Le cedo parte de esta columna a mi mamá. Escrita en 1968, por Aura Becerra de Mera, periodista en este diario durante casi ocho años y luego en El Pueblo. Mujer brillante, de prosa perfecta. Avanzada para su tiempo. Alguna vez me dijo: -”Se me fue la vida en este pueblo de mierda”.
Mi relación con ella fue más de amiga-amiga que de mamá- hija. La descubrí en su total dimensión cuando me fui, ya bachiller, a Europa durante dos años. Sus cartas eran piezas literarias. Las leía y releía. Las guardaba como un tesoro. Todavía las tengo.
En la niñez y adolescencia la veía como una pecadora, gracias a los sermones de los curas en los púlpitos y a la educación absurda de las monjas del Sagrado Corazón. Todo lo que ella hacia era pecado. Montar a caballo, competir en concursos ecuestres mixtos, no ir a misa todos los domingos, tener piscina en la casa, leer libros prohibidos por la Iglesia, jugar bridge.
Y me pasé años y años rezando por ella y regalándole rosarios el Día de la Madre para que no se condenara. Leía todas las noches y yo me acurrucaba en su cama con un librito, admirándola y pidiéndole a Dios que no se muriera esa noche y no la mandara a la paila eterna.
Aquí va su columna.
‘Otra vez el Pesebre’
Siempre sucede: me empeño en levantar un muro hostil contra Diciembre. Contra la tristeza. Porque para aquellos que tenemos más vida en el recuerdo que en el porvenir, Diciembre es triste.
Me amurallo contra Diciembre: blando y dulce fortín, erizado de buñuelos y hojaldre contra el mundo. Que se agrieta con la llegada del pesebre, como un estilete que abre una hendidura. Coraza de recuerdos. Navidades lejanas. Un zapatito de charol irreal, con la clásica media deformada. Cuajando en golosinas y juguetes, tímidos sueños
Entonces me escondo en una fraseología toda llena de travesura de palabra . Para embaucar los mil enredos del corazón. Está hecho mi Yo de tantas personas diferentes : con tantas emociones distintas e igualmente dominantes y contradictorias. Afectos, ideas, impulsos, conciencia de tantas irregularidades delicadas.
Numerosas facetas que confieren un sentido mágico a cada fragmento de mi vida. He llegado a la cima entre dos mundos y entre el ayer y hoy reparto trozos de mi alma. Mi espíritu encogido se despliega. Pero al bajar al sótano en busca del saldo de utensilios para reconstruir el pesebre, encontré en el crujir del encerado un siseo de vida. No se me escapa que en un lapso de tiempo, por amplio que sea, demasiado breve, estaré perpetuada de preferencia en los cachivaches mutilados, el colorido y desdibujado recuerdo de un pesebre.
***
Posdata. Leo de nuevo su artículo. Me impresiona esa prosa. Esa sensibilidad a flor de piel que solo surgía cuando escribía. La fragilidad de su alma revestida al exterior con una coraza de sentido del humor infinito o la intrepidez con la cual domaba un caballo en monta clásica, concursando y ganando premios.

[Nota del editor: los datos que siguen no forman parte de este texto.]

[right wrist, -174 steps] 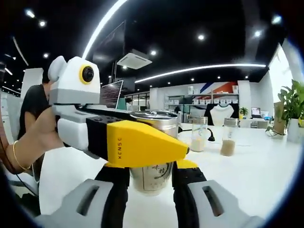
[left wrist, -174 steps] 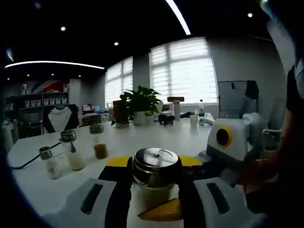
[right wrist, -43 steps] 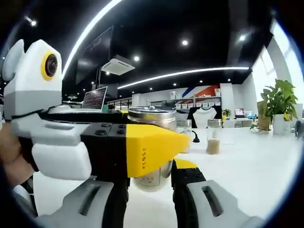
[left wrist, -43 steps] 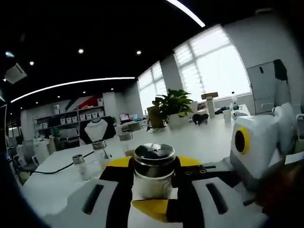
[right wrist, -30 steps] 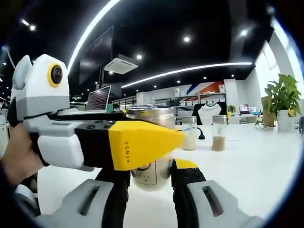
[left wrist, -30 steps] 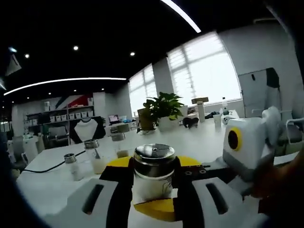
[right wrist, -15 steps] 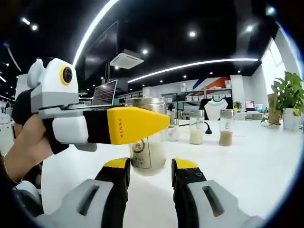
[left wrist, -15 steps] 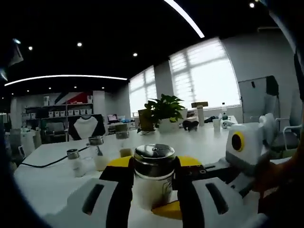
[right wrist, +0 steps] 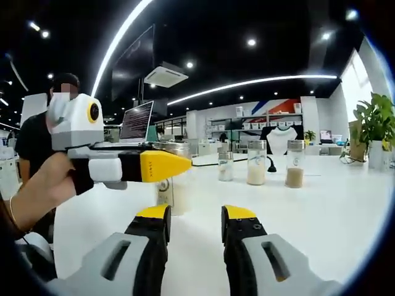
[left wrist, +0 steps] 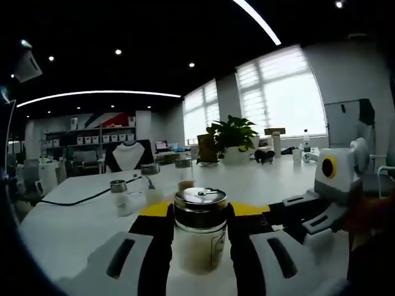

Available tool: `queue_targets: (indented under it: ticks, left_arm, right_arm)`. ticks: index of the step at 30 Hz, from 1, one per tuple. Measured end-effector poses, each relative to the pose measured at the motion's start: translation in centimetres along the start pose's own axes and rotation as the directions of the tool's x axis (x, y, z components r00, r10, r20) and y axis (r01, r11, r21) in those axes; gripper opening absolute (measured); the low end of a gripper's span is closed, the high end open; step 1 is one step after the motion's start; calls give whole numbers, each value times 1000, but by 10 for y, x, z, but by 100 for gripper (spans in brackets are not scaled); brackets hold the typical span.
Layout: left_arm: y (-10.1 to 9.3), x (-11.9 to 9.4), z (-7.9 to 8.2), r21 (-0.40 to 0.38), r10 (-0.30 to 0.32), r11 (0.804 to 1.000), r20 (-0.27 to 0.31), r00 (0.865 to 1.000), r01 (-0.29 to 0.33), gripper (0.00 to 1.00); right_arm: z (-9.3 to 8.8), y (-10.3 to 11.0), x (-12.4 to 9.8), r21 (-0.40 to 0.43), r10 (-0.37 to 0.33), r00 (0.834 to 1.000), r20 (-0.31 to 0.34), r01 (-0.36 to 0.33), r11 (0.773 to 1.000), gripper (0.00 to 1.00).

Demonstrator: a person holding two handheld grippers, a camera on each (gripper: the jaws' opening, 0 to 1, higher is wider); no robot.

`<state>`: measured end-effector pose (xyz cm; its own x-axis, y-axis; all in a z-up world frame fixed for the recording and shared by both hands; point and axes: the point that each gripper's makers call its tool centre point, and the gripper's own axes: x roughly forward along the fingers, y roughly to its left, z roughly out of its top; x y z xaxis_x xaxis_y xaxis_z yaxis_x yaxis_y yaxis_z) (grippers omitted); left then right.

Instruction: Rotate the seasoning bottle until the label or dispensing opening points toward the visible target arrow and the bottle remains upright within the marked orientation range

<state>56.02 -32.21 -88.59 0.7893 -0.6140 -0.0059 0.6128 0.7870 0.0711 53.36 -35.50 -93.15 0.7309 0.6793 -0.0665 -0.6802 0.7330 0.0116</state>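
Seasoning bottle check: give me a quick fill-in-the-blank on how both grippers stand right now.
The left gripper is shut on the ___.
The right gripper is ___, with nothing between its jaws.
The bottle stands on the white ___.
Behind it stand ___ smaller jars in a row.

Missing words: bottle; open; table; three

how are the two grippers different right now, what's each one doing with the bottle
The left gripper has its jaws closed on the seasoning bottle, which stands upright between them on the white table; the right gripper has open jaws with nothing between them. The left gripper touches the bottle; the right gripper sits back from it, with bare table in between. Both have yellow-tipped black jaws on white bodies, and both are hand-held.
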Motion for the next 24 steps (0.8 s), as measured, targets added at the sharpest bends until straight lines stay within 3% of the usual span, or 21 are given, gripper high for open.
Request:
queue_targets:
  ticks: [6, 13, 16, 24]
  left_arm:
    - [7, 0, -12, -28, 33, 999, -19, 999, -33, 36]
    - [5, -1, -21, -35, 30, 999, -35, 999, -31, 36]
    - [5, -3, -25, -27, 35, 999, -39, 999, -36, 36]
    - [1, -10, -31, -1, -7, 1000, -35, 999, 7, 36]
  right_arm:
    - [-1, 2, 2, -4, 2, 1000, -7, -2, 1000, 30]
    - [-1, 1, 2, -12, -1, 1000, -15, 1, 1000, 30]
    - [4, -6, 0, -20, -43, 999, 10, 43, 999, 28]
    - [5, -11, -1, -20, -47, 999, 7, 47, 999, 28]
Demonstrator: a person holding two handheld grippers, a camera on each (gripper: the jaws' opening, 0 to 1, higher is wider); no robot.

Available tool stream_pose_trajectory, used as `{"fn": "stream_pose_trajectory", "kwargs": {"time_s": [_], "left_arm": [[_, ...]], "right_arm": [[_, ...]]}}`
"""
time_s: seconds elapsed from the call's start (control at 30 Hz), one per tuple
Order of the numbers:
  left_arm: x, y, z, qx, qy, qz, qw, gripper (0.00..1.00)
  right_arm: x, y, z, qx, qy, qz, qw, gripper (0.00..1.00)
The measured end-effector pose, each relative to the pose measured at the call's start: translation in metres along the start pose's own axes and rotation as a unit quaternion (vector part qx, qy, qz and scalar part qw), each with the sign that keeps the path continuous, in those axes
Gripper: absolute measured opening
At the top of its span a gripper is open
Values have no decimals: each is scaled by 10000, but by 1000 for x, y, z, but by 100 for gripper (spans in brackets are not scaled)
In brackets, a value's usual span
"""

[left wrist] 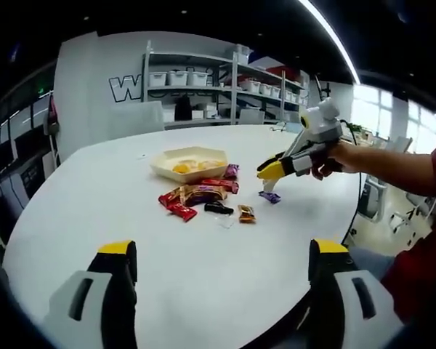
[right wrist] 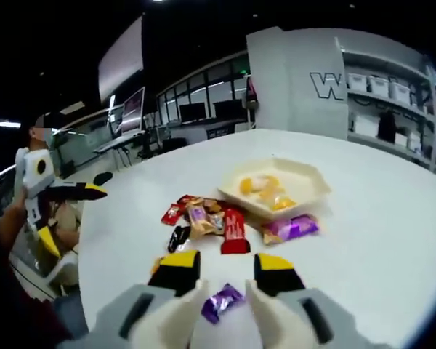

Mujer aparentemente arisca y de pocas amistades pero leal a ellas. Murió precisamente en la madrugada de un 24 de diciembre. La Casona iluminaba como un faro. El pesebre con sus ovejas cojas, el eterno niño de todos los años, el musgo artificial por aquello de no dañar la naturaleza, el buey y el burro desorejados y descoloridos, patos, una cascada, gallinas y casitas.
Ese 23 celebramos (siempre adelantamos la Navidad). Ella en su gran final, brindó con champaña, recitó poemas de Villaurrutia, habló con sus nietos, elegante y sonriente, a sabiendas, siempre lo he pensado, que era su gran adiós. Amaneció ya dormida en su sueño eterno. Para mí, el 24 es un día de celebración y no de duelo. Un símbolo de amor. Asimismo mi papá nos dejó un Día del Padre, en pleno equinoccio de junio, también símbolo de amor incondicional. Pienso en ellos. Jamás me han abandonado. Los siento cada vez más cerca, ahora que ya entro en una recta final. Quisiera encontrarlos de nuevo y volverlos a abrazar.